Grandpa received a letter recently from the Social Security Administration. The letter alleges that the SSA overpaid my uncle’s benefits 23 years ago to the tune of nearly $1800 and they would now like their money back. There is another matter from over 20 years ago that needs attention as well. Though my uncle is bed-ridden, with the mind of a child and unable to engage in the most basic of self-care, someone, somewhere thinks it is a good idea to pursue him for reimbursement. The notion would be laughable were it not so tragic.

I told grandpa to send me the letters and that I will deal with the benefits morass. I have done it a few times before when Gram needed the help and while this is not my area of expertise, I have inherited a fair amount of her tenacity and hard-headedness. I am a working mom of two, with more on my plate than I know what to do with, but I will take this on and keep banging my head against the walls of bureaucracy until I dent them. I will fight. I will insist that they treat my uncle fairly, that they see him as someone’s child, a person. I will fight and when I am tired or frustrated or just not in the mood to deal with it, I will think of Gram.

And then I will go another round.

7 Responses to I hope hard-headedness is hereditary

  1. Natalie says:

    The best of luck to you. Our nine year old is autistic so we know exactly what you (will) have to go through. It is ALWAYS a fight. As if these are the people somehow abusing the system… tsk! If there were so diligent with the people actually abusing the system(s), they would leave people with developmental disabilities alone. Your Gram and Eunice Shriver are lookin’ down on you and will be the angels on your shoulders.

    GoodonyaTanya!
    :)

  2. Beth says:

    Your grandmother is very proud of you.. and so am I! And if you need someone to go with you to SSA, I’d be happy to play the bad cop for you! B

  3. Debby says:

    I admire your courage (as well as your Gram’s), and I wish you all the best. The whole matter is so absurd. They will waste more in time and attention to the issue than they would recover anyhow.

  4. Debby says:

    I just read this to my husband and he said, “Not all heroes wear uniforms.”

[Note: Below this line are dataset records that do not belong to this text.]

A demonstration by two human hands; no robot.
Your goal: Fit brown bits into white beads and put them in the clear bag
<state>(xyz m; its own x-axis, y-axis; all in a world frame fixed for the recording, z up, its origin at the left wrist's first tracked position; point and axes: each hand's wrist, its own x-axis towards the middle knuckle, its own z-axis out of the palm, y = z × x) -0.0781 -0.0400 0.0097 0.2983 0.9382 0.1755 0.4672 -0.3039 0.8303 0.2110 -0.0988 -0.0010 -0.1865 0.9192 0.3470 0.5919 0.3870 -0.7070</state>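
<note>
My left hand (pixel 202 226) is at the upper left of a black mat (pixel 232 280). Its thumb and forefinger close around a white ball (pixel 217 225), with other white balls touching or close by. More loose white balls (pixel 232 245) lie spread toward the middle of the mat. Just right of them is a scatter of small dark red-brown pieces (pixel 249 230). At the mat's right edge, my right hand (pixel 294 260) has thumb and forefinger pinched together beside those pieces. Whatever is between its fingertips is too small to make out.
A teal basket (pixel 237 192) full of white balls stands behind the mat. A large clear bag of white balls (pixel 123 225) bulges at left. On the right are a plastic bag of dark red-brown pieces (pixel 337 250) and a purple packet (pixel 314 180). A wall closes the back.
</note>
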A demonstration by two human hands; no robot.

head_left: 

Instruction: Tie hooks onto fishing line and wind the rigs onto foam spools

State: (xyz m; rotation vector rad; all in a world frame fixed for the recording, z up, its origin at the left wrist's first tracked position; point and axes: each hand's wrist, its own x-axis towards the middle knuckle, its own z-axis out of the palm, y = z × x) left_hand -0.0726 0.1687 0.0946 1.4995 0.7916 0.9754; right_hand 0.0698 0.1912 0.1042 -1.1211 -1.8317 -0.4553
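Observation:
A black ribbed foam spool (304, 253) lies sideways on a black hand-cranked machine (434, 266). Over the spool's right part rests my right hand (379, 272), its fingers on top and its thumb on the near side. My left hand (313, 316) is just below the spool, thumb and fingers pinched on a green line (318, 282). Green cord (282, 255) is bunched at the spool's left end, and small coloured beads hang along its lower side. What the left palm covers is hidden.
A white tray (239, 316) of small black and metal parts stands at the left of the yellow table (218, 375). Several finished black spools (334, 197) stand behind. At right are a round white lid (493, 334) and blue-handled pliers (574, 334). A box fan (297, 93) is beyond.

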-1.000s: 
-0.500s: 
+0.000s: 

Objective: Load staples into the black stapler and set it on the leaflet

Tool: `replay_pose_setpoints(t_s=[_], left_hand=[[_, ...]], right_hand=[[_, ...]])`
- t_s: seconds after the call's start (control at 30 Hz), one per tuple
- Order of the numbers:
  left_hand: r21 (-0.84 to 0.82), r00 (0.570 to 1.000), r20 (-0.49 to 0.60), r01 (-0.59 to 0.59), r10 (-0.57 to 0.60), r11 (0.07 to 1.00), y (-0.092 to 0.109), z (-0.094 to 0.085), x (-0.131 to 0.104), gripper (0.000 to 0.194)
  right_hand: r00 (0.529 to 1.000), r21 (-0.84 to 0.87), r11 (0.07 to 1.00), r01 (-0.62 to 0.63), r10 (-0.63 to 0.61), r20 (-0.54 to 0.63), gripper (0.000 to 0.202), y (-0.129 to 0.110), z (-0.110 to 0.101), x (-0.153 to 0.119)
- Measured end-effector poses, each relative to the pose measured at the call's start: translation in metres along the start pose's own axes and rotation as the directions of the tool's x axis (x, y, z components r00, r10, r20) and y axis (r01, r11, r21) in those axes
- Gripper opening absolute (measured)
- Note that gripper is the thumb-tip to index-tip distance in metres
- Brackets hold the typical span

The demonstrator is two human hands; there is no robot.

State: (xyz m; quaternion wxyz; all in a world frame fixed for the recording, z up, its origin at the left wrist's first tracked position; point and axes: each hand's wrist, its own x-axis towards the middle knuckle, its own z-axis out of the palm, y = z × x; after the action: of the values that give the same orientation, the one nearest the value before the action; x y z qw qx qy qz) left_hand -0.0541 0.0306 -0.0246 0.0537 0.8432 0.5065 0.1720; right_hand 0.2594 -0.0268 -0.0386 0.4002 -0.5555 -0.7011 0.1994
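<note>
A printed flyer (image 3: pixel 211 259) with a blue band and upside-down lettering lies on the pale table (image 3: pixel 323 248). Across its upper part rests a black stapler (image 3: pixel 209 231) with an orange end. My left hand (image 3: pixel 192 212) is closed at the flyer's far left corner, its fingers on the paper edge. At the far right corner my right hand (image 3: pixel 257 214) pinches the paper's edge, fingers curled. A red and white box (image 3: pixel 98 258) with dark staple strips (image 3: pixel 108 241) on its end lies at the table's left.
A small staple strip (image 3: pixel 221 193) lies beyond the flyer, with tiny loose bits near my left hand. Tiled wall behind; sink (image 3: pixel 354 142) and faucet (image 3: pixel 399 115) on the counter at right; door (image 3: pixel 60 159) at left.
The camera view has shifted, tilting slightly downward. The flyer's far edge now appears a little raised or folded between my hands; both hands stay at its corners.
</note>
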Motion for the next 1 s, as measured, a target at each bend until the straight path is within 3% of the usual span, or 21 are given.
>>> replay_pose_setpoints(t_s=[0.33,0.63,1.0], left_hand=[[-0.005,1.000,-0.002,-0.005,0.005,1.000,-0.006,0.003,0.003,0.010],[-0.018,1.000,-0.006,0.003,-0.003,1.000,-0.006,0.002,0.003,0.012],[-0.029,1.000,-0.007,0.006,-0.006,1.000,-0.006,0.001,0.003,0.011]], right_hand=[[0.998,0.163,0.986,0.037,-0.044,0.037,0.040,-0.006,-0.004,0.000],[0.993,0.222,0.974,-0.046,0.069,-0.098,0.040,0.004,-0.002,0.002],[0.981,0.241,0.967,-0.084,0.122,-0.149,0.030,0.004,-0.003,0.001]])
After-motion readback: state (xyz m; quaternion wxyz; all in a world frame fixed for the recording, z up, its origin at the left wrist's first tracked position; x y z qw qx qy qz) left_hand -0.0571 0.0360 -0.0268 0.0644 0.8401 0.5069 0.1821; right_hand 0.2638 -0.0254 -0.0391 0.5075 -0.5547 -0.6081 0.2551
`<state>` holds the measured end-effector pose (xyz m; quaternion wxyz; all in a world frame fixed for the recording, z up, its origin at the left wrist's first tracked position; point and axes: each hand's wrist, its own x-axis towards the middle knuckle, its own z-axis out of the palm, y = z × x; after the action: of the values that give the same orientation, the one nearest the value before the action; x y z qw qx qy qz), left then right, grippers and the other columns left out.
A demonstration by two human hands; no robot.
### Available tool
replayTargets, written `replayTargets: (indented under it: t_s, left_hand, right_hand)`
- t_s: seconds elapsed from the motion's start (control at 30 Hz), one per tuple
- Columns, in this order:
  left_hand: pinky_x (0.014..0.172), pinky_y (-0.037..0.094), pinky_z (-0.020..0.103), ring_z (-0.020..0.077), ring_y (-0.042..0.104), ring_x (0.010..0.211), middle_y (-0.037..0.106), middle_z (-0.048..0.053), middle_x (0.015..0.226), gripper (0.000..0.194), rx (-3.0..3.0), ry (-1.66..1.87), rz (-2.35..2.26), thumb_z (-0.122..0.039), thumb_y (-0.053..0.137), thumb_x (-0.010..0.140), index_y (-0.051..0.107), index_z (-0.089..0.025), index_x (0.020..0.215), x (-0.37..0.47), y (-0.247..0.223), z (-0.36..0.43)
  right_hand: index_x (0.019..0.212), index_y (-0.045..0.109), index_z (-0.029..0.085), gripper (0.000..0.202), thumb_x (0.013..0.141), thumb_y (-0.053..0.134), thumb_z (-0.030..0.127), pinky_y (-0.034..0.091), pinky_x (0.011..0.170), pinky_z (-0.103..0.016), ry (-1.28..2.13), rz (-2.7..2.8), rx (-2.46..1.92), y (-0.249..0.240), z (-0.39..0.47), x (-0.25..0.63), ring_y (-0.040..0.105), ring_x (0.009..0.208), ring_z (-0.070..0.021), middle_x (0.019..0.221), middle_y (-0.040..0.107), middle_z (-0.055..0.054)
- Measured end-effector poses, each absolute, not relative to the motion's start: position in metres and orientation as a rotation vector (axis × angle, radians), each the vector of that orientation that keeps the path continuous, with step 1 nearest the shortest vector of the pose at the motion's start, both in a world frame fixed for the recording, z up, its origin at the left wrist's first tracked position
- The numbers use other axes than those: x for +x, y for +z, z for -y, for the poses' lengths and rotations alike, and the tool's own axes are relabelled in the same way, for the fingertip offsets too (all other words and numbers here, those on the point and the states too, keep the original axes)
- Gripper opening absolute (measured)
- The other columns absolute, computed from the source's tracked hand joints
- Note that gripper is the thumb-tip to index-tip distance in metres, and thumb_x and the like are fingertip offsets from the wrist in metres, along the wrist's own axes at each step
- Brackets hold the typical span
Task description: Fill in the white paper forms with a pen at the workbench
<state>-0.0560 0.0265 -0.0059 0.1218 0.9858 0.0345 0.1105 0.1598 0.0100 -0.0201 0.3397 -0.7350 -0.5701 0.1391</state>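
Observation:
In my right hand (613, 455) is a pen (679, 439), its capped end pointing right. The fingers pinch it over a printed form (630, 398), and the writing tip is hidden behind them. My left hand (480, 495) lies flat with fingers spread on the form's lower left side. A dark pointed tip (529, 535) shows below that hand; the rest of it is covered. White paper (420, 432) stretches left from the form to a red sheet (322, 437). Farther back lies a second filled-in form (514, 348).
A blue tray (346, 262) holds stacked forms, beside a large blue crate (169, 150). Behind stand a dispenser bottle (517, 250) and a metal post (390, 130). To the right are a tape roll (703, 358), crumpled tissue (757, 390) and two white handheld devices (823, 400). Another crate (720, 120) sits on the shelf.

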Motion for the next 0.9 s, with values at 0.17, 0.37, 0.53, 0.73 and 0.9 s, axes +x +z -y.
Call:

    I still cannot believe the absurdity of even looking back through records that are that old seeking places to get reimbursed. I thought the people at SSA were all over-worked enough with their current cases.

  5. Molly says:

    Tanya,

    You do know that one of my best friends (in the whole world) is an administrative law clerk to the Social Security Administration in Western New York, right? If you need someone to ask questions of or bounce things around, I can put the two of you in touch and see what happens……let me know.

  6. Nancy says:

    Stay strong and keep fighting. You are in my prayers! My aunt is on Medicaid and ran into a similar problem. She didn’t owe any money but they initially refused to pay for some expenses. My father (her legal guardian) had to go in person and meet with them. He was persistent and he ended up winning. The key is patience, persistence and, like your gram said, fairness. She hit it right on the head–always make them see your loved one as a person!

  7. Ken says:

    Don’t forget that your senators and representative have staff to assist with this type of thing, too.